#### Required action
From the listing below, copy each line that contains the word "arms".

Start of Supplied material

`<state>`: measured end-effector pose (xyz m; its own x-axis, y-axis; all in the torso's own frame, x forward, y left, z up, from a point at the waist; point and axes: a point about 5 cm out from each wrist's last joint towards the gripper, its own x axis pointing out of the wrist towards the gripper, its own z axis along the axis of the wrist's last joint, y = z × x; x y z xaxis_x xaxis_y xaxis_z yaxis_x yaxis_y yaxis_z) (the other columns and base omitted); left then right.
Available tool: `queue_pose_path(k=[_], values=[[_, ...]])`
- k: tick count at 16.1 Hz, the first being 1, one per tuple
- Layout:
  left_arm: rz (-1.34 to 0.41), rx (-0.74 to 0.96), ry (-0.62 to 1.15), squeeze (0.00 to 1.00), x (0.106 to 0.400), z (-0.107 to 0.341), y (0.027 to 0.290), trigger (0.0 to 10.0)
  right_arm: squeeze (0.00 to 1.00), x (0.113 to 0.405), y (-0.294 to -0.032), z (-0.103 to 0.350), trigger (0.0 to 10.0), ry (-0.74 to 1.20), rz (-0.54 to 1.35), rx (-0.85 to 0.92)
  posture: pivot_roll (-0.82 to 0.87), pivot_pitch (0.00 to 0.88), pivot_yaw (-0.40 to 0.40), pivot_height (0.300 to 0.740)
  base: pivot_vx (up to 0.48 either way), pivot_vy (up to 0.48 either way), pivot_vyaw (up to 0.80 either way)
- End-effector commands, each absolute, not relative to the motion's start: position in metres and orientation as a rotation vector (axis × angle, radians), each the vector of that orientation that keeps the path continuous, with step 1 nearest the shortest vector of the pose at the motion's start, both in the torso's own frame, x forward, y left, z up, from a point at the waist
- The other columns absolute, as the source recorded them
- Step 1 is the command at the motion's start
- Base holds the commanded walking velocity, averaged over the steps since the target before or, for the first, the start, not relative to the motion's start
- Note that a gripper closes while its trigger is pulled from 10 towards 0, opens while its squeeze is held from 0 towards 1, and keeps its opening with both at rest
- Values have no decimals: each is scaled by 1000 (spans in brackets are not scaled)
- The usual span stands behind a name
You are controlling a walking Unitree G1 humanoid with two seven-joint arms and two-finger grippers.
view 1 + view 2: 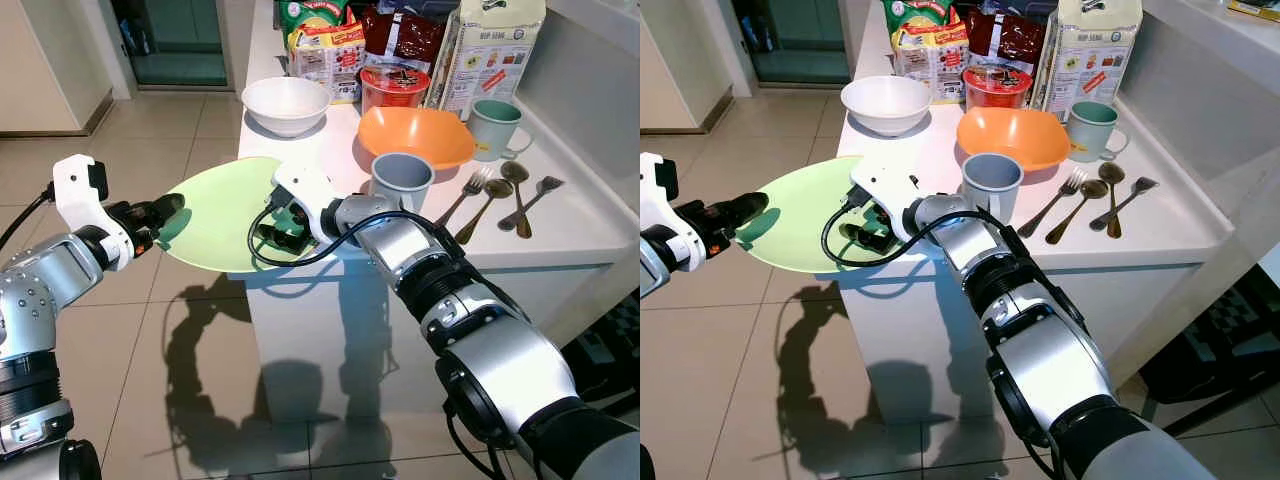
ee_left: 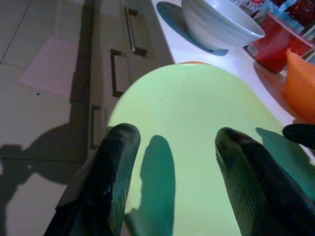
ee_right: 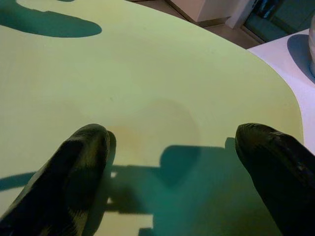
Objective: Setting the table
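A light green plate (image 1: pixel 215 215) lies at the left edge of the white counter (image 1: pixel 570 232), with most of it jutting out over the floor. My right gripper (image 1: pixel 281 230) reaches across it from the counter side, open, its fingers (image 3: pixel 83 147) spread just above the plate's face (image 3: pixel 147 73). Out at the plate's far left rim is my left gripper (image 1: pixel 163 213), also open. Its two fingers (image 2: pixel 118 157) stand apart at the plate (image 2: pixel 197 113), with nothing gripped.
On the counter behind stand a white bowl (image 1: pixel 286 103), an orange bowl (image 1: pixel 415 135), a grey cup (image 1: pixel 401 180) and a green mug (image 1: pixel 496 128). Forks and spoons (image 1: pixel 497 196) lie to the right. Food packs (image 1: pixel 400 50) line the back. Tiled floor (image 1: pixel 120 340) lies left.
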<state>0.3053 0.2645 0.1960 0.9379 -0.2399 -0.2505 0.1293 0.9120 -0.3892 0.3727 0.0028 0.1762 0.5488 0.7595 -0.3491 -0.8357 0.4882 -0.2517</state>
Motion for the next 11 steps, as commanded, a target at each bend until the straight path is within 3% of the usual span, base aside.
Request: queue_pose_path(k=[1,7,11], values=[[-243,-361,269,0,307,207,257,10000,0,375,-3,176,10000,213,970,-427,73,0,-13,740,0,0,0],[-339,-367,309,0,311,196,227,10000,0,377,-8,173,10000,231,944,-449,68,0,-6,740,0,0,0],[-373,-338,157,0,315,233,229,10000,0,378,-17,166,10000,262,920,-475,68,0,-5,740,0,0,0]])
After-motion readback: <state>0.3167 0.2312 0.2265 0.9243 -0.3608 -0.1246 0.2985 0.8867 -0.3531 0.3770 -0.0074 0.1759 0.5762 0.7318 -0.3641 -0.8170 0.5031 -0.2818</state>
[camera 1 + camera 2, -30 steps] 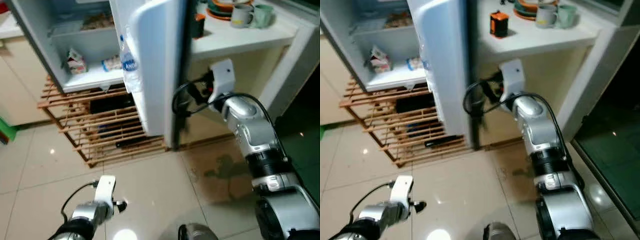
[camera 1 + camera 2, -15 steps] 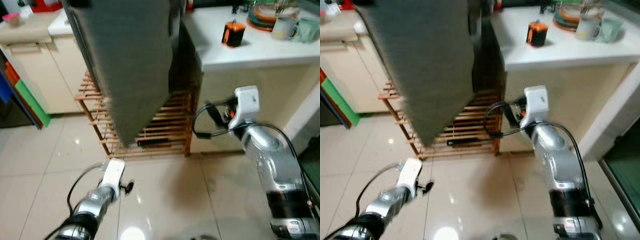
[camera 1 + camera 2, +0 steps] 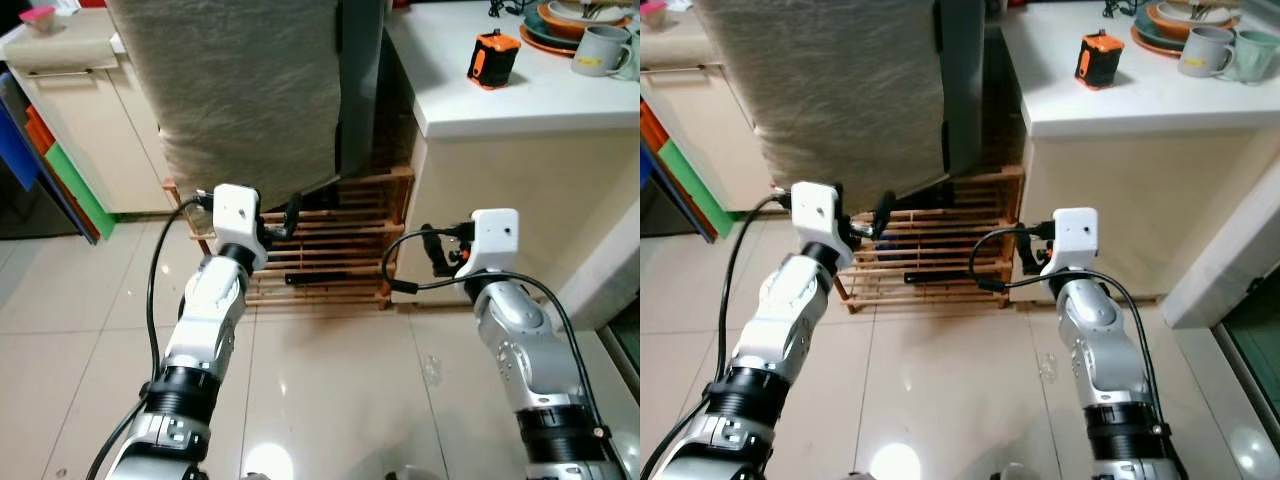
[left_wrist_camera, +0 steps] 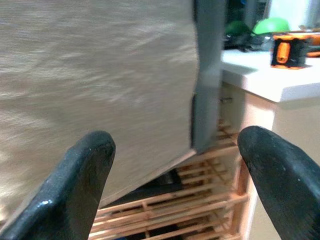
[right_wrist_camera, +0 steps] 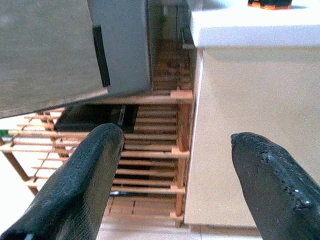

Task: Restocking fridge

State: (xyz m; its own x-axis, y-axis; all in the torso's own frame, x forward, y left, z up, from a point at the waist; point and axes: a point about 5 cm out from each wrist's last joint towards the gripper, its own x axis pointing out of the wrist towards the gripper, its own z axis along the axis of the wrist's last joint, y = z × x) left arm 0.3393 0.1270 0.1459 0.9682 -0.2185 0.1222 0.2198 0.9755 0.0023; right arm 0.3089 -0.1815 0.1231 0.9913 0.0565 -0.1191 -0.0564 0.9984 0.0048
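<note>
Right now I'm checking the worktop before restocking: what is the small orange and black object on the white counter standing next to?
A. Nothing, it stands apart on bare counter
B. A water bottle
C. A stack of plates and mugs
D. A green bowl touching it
A: the small orange and black object stands alone on the white counter, with bare surface between it and the grey mug.

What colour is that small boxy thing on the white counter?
The small box is orange with black parts, clearest in the right eye view.

Readable text: none in any view.
Fridge door point(image 3: 250, 90): plain grey, no lettering seen.
Orange box point(image 3: 492, 58): markings too small to read.
</note>
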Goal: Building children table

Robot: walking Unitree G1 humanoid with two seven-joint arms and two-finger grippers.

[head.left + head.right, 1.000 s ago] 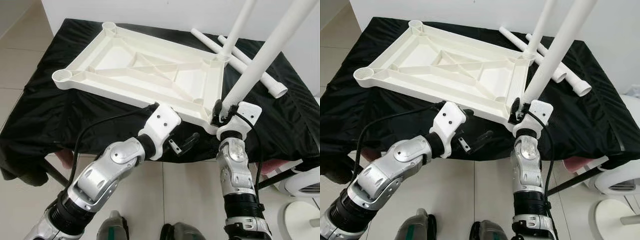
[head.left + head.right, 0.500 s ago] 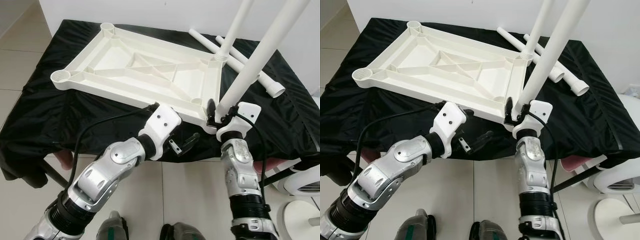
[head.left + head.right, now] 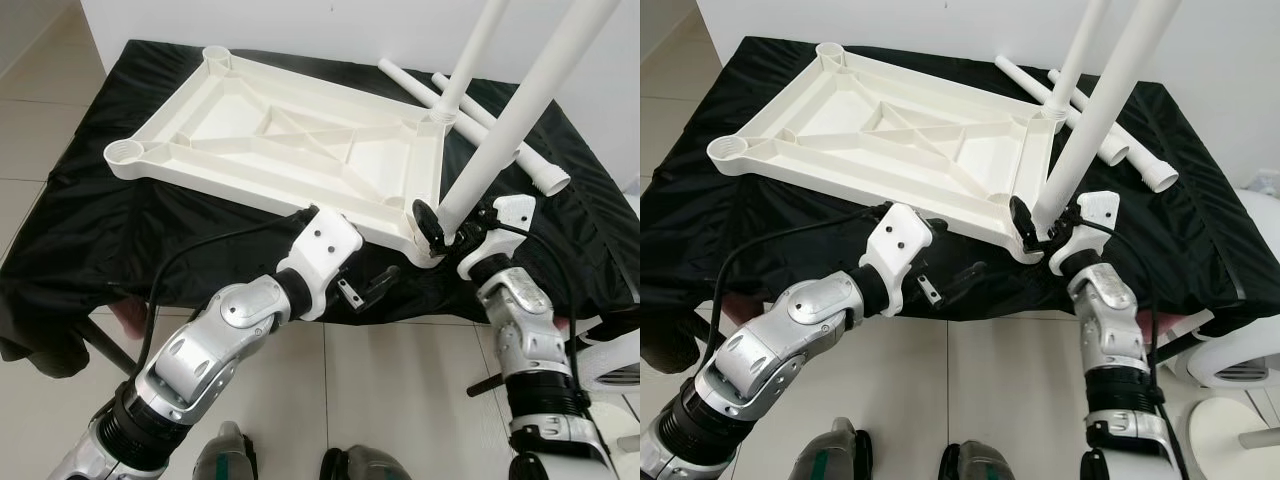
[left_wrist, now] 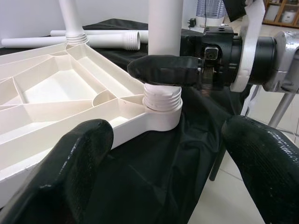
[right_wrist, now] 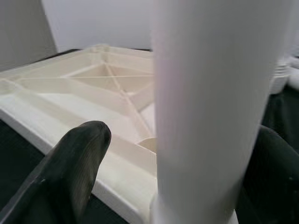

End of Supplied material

#### Solution to this exercise
You are controlling a walking Unitree G1 humanoid with two seven-joint arms and two-finger grippers.
Robot: walking Unitree G1 humanoid with two seven-joint arms and two-finger grippers.

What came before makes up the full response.